- [What to do] What you should give back is a precise copy of the lines below from the one containing "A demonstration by" through the one containing "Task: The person", with no pictures.

- [Dataset extract]
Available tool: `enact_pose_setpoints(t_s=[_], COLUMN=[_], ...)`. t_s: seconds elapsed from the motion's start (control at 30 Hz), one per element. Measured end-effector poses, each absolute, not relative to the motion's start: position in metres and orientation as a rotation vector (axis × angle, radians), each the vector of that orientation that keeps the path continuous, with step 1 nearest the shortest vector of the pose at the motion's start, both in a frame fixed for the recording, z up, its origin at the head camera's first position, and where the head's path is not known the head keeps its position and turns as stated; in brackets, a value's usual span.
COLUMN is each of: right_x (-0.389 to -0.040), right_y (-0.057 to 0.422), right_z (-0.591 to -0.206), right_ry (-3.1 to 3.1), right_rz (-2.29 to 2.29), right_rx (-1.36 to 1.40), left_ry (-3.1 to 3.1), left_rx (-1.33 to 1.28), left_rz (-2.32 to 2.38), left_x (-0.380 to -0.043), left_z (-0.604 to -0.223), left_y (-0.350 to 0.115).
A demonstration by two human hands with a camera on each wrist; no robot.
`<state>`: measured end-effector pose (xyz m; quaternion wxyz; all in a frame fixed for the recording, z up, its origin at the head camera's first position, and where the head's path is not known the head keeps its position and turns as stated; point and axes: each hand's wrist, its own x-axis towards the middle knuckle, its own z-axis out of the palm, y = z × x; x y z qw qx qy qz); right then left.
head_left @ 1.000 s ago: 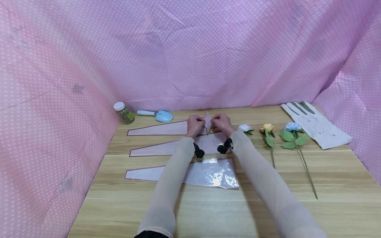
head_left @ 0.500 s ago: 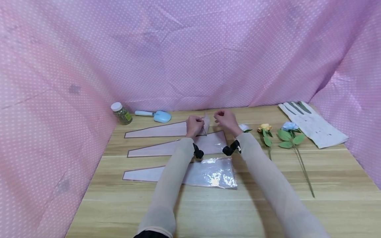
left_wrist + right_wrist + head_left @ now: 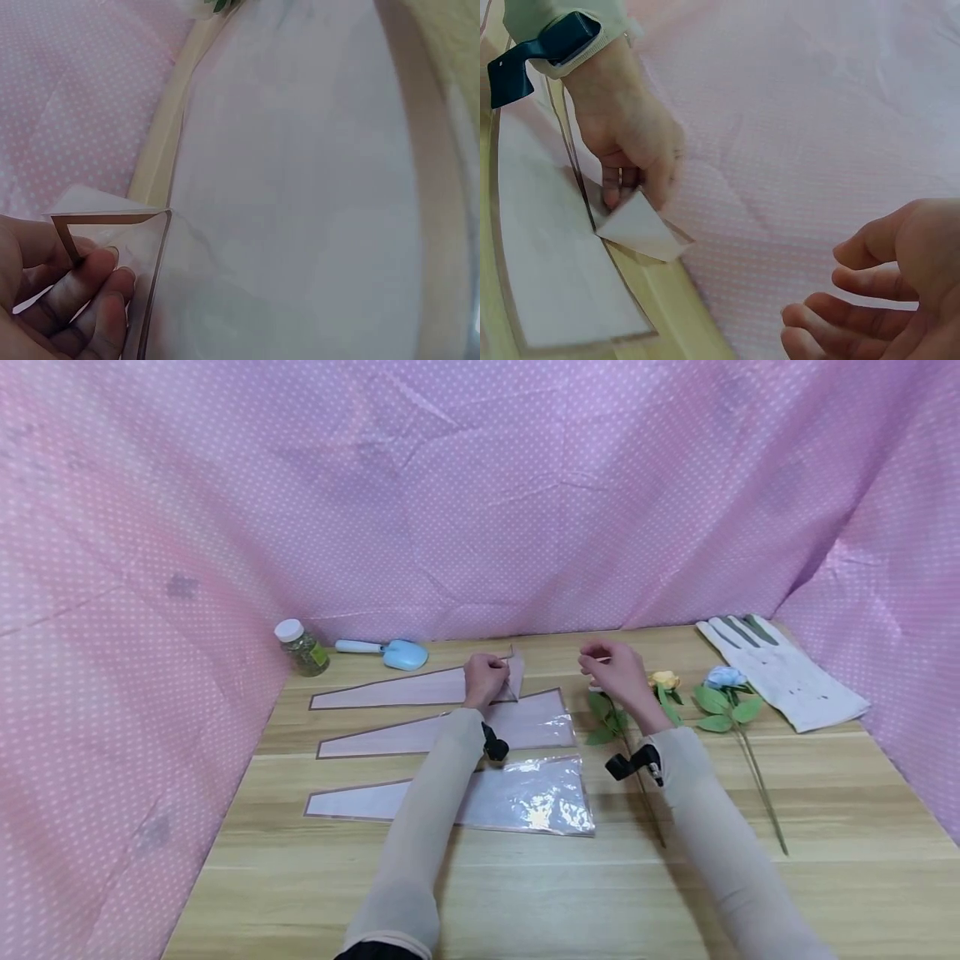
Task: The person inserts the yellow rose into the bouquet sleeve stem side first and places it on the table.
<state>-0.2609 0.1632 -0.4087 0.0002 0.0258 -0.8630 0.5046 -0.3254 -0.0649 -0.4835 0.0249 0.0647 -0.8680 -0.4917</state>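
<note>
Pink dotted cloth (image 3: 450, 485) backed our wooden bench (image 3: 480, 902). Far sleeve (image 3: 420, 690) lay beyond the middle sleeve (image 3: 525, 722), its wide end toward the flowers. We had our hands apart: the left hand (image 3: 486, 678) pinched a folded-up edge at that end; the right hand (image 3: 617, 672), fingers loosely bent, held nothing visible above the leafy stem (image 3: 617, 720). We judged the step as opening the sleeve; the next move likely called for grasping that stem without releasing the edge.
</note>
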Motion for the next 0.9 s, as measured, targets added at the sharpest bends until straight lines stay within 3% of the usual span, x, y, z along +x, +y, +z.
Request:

- [Answer to this problem]
A demonstration by two human hands with a camera on each wrist; no robot.
`<state>`: measured end-effector pose (xyz m; quaternion wxyz; all in a frame fixed for the recording, z up, its origin at the head camera's first position, and where the head's path is not known the head keeps its position and turns as stated; point and axes: each hand's wrist, its own x-axis towards the middle knuckle, its own z-axis out of the palm, y = z × x; x y z qw qx qy qz); right then left.
head_left @ 1.000 s ago: 
head_left @ 0.500 s ago: 
left_wrist + right_wrist + head_left @ now: 
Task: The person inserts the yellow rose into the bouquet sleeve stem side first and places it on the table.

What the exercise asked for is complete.